1 article· 16 citations· rimes· synonymes

glaive s. m. (glê-v')

  1. 1Épée tranchante (usité surtout en poésie et dans le style soutenu).

  2. 2La guerre, les combats. Le glaive peut seul décider entre ces deux rivaux.

  3. 3Le droit de vie et de mort. Le souverain a la puissance du glaive. Le glaive des lois. Le glaive de la vengeance. Le glaive temporel, la justice séculière.

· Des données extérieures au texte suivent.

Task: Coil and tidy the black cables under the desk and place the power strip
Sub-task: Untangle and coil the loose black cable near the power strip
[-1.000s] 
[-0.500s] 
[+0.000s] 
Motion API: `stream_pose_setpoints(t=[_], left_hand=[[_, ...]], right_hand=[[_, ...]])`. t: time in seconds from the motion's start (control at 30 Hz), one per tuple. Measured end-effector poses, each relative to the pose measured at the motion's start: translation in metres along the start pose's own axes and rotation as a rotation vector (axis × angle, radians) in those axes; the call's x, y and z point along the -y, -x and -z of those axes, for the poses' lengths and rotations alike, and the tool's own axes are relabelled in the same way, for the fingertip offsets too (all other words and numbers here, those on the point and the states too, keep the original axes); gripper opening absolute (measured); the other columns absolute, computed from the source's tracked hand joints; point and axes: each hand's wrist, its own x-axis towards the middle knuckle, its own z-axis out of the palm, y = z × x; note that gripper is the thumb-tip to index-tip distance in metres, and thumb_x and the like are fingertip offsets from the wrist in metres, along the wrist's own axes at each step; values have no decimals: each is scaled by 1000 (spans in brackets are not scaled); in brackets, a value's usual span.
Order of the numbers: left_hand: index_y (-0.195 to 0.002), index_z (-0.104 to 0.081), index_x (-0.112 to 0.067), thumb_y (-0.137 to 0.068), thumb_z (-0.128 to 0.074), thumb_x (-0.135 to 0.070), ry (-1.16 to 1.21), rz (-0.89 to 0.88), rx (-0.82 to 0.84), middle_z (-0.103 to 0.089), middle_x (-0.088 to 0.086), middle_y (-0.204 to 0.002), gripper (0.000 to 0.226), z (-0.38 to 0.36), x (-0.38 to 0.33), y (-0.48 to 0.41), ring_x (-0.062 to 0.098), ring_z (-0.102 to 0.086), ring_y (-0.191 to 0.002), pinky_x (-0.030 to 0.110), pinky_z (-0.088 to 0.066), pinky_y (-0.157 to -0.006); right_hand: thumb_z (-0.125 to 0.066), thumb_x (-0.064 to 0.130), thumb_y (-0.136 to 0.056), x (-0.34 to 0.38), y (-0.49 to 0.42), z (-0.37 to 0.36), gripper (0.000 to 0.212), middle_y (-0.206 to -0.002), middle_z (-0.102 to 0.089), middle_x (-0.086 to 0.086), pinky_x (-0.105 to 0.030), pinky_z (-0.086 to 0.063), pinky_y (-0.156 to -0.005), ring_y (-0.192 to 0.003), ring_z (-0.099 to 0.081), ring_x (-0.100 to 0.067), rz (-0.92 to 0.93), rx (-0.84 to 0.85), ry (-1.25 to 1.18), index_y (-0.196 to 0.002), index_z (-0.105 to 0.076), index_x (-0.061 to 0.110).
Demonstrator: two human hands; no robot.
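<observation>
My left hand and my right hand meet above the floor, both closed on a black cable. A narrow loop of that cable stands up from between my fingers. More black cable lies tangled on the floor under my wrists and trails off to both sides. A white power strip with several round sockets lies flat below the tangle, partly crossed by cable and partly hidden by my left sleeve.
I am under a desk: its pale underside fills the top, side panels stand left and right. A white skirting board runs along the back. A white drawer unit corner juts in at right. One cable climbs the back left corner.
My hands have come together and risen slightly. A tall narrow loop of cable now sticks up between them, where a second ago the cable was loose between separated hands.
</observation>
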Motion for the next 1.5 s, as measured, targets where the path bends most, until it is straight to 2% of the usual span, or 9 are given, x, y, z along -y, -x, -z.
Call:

    • Contre qui s'armer, contre qui tirer le glaive de la justice ? PATRU, Plaid. 7
    • Puisqu'il permet l'exercice de la puissance du glaive dans les matières de la religion et de la conscience Bossuet, Var. X, § 56
    • Qu'à la fureur du glaive on le livre avec elle Racine, Athal. V, 6
    • Le meurtre de Calas, commis dans Toulouse avec le glaive de la justice le 9 mars 1762, est un des plus singuliers événements qui méritent l'attention de notre âge et de la postérité Voltaire, Polit. et législ. Tolér. Hist. de la mort de Calas.
    • Anciennement. Droit de glaive, droit de connaître des crimes qui méritent la peine de mort, ou une autre peine afflictive.

  4. 4Le glaive spirituel, la juridiction de l'Église, le pouvoir qu'a l'Église d'excommunier.

    • Qu'elle est forte cette Église, et que redoutable est le glaive que le Fils de Dieu lui a mis dans la main ! mais c'est un glaive spirituel dont les superbes et les incrédules ne ressentent pas le double tranchant Bossuet, le Tellier.
    • En un autre sens.

      • Le feu est allumé, l'encens est prêt, le glaive est tiré ; le glaive est la parole qui sépare l'âme d'avec elle-même, pour l'attacher uniquement à son Dieu Bossuet, la Vallière.
  5. 5Le glaive de la parole, le pouvoir de l'éloquence.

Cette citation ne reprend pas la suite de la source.